Ag investments are buffer against economic uncertainty
Commissioner Richie Farmer
Kentucky farmers outdid themselves this year by setting a record with $4.7 billion in farm cash receipts.
They managed this feat in a year of tremendous economic ups and downs, drought and outrageous input costs.
I am constantly amazed but never surprised by Kentucky’s farmers. Just since I’ve been agriculture commissioner, they have dealt with the end of the tobacco quota and price support program, a late-season freeze in April 2007, and two consecutive summers of drought and have emerged stronger than ever.
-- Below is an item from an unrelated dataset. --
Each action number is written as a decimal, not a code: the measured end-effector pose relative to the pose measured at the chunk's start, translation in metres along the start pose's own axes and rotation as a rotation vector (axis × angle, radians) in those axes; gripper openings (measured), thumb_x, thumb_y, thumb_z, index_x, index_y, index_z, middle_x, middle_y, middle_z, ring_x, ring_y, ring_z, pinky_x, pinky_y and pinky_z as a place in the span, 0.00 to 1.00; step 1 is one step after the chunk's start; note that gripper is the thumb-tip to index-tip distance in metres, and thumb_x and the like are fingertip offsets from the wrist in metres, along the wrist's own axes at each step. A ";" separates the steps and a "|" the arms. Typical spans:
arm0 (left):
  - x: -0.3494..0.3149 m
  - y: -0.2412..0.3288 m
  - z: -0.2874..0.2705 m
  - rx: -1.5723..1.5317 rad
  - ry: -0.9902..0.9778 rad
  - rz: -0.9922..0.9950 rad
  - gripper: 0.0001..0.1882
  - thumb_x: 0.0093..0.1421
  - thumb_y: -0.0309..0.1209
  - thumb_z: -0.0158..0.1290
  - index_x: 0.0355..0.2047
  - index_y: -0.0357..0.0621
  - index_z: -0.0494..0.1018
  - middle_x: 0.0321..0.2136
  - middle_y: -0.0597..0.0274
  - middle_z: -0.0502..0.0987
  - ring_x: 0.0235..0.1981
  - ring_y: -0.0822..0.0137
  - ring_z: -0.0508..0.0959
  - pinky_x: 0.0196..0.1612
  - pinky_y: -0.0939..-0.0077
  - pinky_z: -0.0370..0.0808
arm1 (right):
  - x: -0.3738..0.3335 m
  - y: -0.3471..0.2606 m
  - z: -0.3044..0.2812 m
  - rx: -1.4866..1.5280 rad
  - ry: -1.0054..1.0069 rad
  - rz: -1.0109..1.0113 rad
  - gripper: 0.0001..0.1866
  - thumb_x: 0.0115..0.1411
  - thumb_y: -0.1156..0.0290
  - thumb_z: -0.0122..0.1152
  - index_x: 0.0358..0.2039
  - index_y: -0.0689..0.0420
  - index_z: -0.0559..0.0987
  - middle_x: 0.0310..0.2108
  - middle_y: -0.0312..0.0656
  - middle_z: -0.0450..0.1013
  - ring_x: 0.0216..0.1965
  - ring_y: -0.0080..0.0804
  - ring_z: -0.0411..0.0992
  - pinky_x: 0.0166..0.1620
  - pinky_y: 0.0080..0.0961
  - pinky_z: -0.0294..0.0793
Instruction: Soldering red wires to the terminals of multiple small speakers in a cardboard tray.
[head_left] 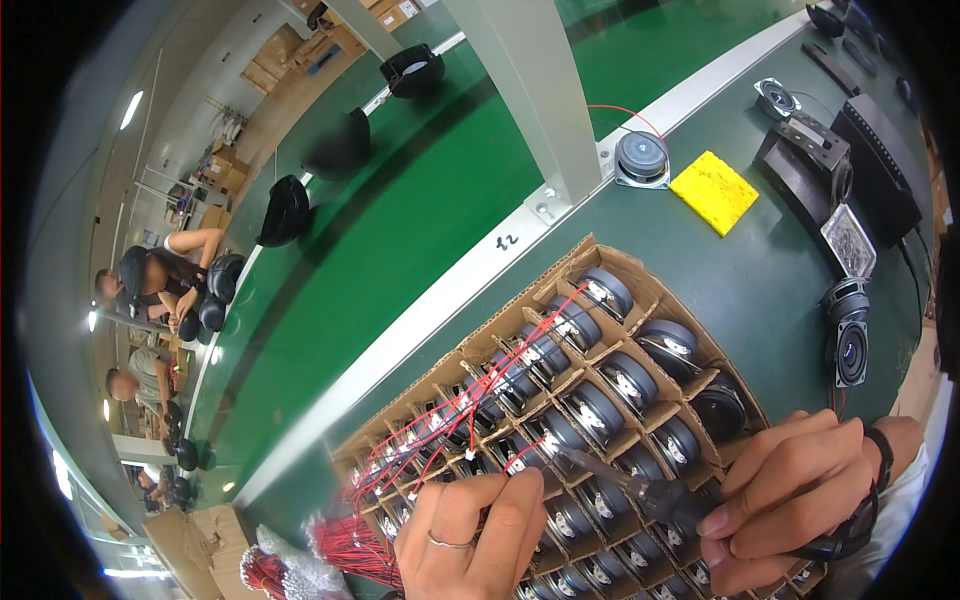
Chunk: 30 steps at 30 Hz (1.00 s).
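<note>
A divided cardboard box holds rows of small round loudspeakers in its compartments. My right hand is wrapped round a soldering iron, whose tip points left at a loudspeaker in the middle rows. Whether the tip touches it I cannot tell. My left hand, with a ring on one finger, is closed in a pinch over the near part of the box. Between its fingertips is the end of a thin red wire that runs to that loudspeaker. Other red and black wires lie across the far rows.
Bundled red wires lie left of the box. Beyond it are a yellow sponge and a wired loudspeaker, near a metal post. Black housings and speaker parts line the right side. A green conveyor belt runs behind; people work across it.
</note>
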<state>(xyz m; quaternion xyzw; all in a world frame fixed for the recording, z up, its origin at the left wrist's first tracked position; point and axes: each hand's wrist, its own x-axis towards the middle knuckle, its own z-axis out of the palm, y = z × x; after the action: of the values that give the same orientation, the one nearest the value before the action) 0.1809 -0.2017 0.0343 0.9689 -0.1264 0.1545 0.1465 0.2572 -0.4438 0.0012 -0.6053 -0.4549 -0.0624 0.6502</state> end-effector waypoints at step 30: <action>0.000 0.001 0.000 0.011 -0.005 -0.009 0.15 0.50 0.16 0.67 0.38 0.39 0.81 0.33 0.59 0.77 0.31 0.59 0.77 0.33 0.69 0.74 | -0.006 0.002 -0.004 -0.025 -0.037 0.019 0.14 0.40 0.79 0.82 0.26 0.54 0.84 0.33 0.36 0.78 0.27 0.22 0.78 0.26 0.11 0.76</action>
<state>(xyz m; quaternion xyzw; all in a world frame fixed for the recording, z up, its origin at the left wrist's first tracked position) 0.1805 -0.2030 0.0349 0.9706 -0.1217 0.1520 0.1415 0.2569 -0.4492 -0.0034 -0.6187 -0.4605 -0.0509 0.6345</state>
As we look ahead, perhaps the greatest challenges are yet to come. The University of Kentucky predicts that farm cash receipts will decrease slightly in 2009. Already, crop prices have plummeted since their all-time highs of last summer; prices for horses and cattle are down, too. Experts say the current economic downturn has yet to hit bottom.
Farmers are better positioned than most people to weather the economic storm, Kentucky farmers in particular. Farmers, of course, provide products that are essential to life. Here in Kentucky, our agriculture industry is far more diversified than it used to be as we have reduced our dependence on tobacco income.
Since 2001 Kentucky has invested more than $250 million of master tobacco settlement funds into agriculture, and those investments are making a difference. A UK study found that $86 million invested in individual projects from 2001-2007 returned $1.87 for every $1 invested and impacted 50,000 Kentucky tobacco farmers. The county-level model programs have enabled farmers to improve their forages, beef cattle genetics and livestock handling capabilities.
One of the most successful investments has been the Kentucky Proud program. That same study found that investments in Kentucky Proud generated $4.70 for every $1 invested. The researchers who compiled the report said: “The Kentucky Proud state branding program is among the most successful in the nation.”
In the weeks to come, this newsletter will feature projects that have made a difference to farmers, business people, schools and entire communities. You will see why, in these economically uncertain times, it is more important than ever that Kentucky maintain its commitment of half the state’s share of tobacco settlement funds to our agriculture industry.